DEV Community

Vhub Systems
Vhub Systems

Posted on

I Built 28 Web Scrapers on Apify — Here's What I Learned

Six months ago, I had a problem: I needed to extract business contact data from Google Maps for a client project. I could have used an existing scraper, but I decided to build my own. That single actor turned into 28 production-ready web scrapers, thousands of lines of code, and a deep understanding of what it takes to build reliable data extraction tools.

This is what I learned along the way.

Why I Built 28 Scrapers

It started with necessity. I was working on a B2B lead generation tool and needed structured data from multiple sources: Google Maps for local businesses, Amazon for product research, real estate sites for property data, and social media for contact information.

I quickly realized that each data source required a different approach. Google Maps is a JavaScript-heavy SPA that fights automation. Amazon rotates their HTML structure and aggressively blocks bots. Instagram requires careful session management and rate limiting. Each platform became a learning opportunity.

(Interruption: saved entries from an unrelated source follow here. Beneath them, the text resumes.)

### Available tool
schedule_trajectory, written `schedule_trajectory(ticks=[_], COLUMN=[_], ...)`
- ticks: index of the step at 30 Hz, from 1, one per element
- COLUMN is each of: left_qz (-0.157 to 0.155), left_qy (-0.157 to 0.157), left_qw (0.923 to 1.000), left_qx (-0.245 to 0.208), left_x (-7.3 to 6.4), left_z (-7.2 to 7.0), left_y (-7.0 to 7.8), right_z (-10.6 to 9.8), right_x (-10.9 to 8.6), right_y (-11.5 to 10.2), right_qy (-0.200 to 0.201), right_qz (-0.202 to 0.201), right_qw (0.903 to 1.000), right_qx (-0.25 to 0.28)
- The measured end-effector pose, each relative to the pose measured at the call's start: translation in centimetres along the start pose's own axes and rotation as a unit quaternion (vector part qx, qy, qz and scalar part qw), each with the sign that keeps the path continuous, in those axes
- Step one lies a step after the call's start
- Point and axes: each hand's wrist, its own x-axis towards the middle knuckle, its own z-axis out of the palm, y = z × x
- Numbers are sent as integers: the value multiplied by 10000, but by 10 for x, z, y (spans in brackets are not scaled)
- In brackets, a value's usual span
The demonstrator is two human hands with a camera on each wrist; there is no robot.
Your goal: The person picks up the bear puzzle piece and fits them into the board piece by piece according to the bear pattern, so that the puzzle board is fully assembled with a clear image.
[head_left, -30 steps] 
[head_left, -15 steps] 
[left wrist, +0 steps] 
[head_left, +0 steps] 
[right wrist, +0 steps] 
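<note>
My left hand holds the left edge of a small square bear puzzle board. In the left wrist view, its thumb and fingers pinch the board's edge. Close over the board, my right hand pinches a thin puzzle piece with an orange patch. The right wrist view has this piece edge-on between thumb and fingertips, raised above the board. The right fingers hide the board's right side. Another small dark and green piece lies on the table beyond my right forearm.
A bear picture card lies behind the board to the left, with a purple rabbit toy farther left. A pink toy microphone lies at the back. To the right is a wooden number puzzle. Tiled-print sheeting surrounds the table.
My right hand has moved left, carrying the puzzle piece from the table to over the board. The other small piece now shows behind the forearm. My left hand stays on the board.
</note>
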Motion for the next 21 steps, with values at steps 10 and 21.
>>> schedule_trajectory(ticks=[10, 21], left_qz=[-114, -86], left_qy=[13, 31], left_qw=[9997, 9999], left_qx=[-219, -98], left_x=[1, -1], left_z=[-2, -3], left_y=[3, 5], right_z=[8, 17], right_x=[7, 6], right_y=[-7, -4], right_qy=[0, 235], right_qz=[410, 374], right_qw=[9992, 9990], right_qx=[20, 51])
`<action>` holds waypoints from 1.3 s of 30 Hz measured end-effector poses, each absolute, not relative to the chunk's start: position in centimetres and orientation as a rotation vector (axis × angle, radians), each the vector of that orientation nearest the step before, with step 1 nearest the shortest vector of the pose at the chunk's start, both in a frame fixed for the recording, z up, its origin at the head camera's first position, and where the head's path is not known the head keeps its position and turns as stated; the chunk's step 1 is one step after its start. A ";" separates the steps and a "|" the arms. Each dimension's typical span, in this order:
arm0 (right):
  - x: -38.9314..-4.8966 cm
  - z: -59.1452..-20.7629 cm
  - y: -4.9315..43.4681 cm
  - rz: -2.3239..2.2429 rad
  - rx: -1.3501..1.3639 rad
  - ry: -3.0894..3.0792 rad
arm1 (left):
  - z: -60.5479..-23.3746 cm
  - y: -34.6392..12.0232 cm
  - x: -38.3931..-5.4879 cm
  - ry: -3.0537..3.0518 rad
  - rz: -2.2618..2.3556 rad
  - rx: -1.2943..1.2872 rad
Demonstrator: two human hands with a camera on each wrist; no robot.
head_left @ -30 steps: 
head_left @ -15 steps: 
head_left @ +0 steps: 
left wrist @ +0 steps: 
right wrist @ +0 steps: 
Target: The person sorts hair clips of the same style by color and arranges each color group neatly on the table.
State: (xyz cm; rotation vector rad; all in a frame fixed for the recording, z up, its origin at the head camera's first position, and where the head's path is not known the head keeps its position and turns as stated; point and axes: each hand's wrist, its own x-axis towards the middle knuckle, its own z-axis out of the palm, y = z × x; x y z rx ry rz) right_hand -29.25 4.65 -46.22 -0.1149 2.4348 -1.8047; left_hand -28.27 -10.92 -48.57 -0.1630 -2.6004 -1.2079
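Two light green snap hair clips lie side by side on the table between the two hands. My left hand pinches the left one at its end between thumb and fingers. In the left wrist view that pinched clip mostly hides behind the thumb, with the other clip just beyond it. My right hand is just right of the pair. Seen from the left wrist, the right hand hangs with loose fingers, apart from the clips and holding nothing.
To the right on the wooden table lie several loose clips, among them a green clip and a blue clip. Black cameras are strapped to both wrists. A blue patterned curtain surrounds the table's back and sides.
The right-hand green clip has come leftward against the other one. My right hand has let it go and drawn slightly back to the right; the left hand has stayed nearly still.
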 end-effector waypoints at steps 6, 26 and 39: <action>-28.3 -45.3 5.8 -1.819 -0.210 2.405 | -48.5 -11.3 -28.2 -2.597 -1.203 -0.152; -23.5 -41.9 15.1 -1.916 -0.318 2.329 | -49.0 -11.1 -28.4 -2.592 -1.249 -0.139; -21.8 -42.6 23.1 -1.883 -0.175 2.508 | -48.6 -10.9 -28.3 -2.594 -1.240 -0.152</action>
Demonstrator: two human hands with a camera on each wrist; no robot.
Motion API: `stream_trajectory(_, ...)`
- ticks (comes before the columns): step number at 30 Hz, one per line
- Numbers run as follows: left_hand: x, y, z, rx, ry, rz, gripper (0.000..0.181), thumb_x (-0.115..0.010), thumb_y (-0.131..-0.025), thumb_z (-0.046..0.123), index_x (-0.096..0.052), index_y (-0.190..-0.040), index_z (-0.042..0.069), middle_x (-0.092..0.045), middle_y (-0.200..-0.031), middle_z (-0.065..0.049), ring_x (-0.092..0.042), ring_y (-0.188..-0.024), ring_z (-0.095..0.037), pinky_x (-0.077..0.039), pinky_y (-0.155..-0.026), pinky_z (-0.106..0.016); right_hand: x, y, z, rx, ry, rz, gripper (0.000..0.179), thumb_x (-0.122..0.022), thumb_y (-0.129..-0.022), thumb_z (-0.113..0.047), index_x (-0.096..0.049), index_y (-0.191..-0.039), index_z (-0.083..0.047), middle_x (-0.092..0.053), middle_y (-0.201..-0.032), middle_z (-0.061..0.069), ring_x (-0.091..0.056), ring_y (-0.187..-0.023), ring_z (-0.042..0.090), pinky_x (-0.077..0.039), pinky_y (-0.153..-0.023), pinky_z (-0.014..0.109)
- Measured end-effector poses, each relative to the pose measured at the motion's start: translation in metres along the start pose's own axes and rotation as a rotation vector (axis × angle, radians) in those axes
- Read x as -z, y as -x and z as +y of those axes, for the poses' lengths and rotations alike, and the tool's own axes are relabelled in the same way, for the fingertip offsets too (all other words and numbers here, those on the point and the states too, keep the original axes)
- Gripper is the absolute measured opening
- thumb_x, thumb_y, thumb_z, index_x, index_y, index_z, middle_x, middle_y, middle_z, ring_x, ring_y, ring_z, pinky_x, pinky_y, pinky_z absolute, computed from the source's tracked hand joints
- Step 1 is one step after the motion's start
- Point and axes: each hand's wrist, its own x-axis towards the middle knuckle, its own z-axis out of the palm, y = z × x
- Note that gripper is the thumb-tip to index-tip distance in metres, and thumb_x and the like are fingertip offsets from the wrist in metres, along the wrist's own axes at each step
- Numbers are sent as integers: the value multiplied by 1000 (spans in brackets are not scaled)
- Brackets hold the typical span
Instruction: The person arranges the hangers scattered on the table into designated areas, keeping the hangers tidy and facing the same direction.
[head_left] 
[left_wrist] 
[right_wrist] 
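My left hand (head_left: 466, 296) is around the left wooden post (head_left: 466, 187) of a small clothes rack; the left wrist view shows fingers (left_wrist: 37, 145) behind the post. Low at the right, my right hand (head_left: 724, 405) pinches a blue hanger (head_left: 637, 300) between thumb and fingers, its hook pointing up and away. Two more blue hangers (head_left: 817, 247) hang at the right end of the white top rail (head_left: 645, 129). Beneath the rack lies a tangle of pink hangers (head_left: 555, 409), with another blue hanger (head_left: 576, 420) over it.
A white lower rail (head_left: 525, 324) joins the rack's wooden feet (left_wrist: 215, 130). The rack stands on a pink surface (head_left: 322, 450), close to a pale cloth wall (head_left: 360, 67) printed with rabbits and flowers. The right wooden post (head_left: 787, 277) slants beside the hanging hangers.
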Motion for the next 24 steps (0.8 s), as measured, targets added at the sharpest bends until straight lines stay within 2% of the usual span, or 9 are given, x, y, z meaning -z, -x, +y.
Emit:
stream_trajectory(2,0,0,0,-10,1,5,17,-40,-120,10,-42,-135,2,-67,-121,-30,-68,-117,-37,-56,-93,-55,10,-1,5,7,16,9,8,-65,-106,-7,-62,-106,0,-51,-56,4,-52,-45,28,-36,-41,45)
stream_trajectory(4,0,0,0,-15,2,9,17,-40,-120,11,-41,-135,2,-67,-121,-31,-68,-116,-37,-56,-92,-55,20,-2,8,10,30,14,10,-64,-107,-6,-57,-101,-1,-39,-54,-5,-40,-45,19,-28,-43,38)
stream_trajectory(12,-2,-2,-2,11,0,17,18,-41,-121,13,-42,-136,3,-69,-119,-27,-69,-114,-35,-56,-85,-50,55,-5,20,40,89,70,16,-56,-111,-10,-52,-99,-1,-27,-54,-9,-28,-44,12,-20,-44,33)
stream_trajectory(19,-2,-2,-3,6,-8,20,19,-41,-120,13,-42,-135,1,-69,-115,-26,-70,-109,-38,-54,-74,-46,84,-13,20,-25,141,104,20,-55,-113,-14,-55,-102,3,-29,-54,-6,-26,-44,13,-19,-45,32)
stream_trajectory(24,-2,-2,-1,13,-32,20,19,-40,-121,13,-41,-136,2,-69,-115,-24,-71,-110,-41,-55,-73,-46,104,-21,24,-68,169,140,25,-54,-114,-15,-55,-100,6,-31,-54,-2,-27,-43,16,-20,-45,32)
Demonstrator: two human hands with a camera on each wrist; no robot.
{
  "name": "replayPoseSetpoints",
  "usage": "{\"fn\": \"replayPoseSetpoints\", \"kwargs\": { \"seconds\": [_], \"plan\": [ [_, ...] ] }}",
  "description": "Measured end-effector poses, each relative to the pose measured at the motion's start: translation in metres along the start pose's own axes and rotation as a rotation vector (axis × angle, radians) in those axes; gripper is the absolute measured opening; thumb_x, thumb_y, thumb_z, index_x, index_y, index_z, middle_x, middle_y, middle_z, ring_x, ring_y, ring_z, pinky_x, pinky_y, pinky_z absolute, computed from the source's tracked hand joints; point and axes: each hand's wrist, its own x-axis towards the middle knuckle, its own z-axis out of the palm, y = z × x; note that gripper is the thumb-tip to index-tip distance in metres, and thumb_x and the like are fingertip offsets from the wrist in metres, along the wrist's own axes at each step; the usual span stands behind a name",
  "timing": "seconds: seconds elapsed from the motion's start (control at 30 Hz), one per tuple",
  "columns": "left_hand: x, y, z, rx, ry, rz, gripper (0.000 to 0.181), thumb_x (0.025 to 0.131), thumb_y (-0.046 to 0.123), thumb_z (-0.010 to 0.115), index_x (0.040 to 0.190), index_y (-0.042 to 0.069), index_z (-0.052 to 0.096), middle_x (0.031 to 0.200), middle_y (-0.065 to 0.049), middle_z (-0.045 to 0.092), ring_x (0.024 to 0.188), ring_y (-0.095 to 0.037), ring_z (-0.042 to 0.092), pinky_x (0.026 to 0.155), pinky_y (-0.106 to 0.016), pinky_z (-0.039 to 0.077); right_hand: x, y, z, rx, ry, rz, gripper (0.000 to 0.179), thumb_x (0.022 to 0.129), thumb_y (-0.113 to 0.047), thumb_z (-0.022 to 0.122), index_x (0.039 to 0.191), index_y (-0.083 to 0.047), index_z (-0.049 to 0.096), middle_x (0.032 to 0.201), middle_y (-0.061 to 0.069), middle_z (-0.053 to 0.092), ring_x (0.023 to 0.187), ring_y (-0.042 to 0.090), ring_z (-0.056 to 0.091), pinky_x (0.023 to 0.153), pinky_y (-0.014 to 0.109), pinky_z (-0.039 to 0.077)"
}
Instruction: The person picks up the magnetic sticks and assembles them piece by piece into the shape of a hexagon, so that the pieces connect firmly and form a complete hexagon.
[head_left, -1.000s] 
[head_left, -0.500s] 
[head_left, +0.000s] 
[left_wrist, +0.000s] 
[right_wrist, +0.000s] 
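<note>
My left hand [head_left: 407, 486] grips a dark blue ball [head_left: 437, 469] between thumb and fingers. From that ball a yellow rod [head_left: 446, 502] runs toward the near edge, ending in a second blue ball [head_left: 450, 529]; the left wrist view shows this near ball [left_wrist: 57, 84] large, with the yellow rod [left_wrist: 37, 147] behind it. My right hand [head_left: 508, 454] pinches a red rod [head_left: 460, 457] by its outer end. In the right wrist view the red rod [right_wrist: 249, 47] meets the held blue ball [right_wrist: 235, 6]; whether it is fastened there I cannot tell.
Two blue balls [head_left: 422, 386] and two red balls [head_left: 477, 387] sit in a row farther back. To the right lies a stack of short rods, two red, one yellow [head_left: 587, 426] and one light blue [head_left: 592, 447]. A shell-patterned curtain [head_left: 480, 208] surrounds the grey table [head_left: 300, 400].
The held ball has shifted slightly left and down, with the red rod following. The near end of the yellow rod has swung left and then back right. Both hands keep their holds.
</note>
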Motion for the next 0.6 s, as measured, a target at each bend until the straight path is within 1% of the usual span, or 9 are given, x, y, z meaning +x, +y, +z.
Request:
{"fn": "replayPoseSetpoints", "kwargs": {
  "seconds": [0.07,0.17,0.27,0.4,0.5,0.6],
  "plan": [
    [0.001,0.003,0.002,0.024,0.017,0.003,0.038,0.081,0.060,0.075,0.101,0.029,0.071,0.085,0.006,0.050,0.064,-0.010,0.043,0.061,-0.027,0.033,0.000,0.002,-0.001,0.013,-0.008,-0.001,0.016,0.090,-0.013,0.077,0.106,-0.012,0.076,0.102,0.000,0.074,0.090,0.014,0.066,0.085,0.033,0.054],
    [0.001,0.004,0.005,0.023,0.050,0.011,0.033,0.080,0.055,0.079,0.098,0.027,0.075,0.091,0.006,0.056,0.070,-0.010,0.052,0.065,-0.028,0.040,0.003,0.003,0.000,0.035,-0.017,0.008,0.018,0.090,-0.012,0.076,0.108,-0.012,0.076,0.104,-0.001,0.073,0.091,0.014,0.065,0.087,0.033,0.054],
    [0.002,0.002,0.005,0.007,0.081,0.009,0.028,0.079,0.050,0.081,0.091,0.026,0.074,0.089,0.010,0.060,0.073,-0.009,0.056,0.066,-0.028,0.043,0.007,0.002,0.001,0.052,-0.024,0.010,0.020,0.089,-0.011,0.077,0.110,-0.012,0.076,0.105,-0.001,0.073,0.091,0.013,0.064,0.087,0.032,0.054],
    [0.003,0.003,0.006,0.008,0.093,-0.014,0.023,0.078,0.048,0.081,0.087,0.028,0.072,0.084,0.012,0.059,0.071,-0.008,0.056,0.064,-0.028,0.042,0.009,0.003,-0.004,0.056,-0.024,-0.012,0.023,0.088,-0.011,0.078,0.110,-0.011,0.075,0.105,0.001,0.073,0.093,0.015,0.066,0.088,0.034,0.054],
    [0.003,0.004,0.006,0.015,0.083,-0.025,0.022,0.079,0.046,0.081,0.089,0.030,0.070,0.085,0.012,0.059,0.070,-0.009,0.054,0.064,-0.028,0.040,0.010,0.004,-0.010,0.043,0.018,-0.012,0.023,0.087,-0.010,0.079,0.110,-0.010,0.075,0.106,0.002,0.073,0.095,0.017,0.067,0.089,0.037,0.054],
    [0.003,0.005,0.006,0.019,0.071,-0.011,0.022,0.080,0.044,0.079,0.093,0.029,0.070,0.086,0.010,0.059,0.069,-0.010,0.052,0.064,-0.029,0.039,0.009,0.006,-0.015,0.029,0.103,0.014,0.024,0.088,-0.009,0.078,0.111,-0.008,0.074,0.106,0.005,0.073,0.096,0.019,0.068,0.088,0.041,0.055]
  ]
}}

The more I built, the more patterns emerged. I started extracting reusable components, building libraries of stealth techniques, and developing a mental framework for approaching new scraping challenges. By actor number 15, I could spin up a new scraper in a few hours instead of days.

The Stack: Crawlee, Playwright, and Apify SDK

Every one of my actors is built on the same foundation:

Crawlee 3.x — Apify's open-source crawling framework. It handles request queuing, retries, session management, and proxy rotation out of the box. The API is clean and the abstractions are at the right level. You focus on data extraction logic, not infrastructure.

Playwright — For anything JavaScript-heavy (which is most modern websites), Playwright is non-negotiable. It gives you a real browser with full rendering, JavaScript execution, and network interception. Yes, it's slower and more expensive than Cheerio, but it actually works.

Apify SDK — The glue that ties everything together. Dataset storage, key-value store for state, actor input schemas with validation, and built-in proxy management. The platform handles scaling, monitoring, and scheduling so I can focus on the scraping logic.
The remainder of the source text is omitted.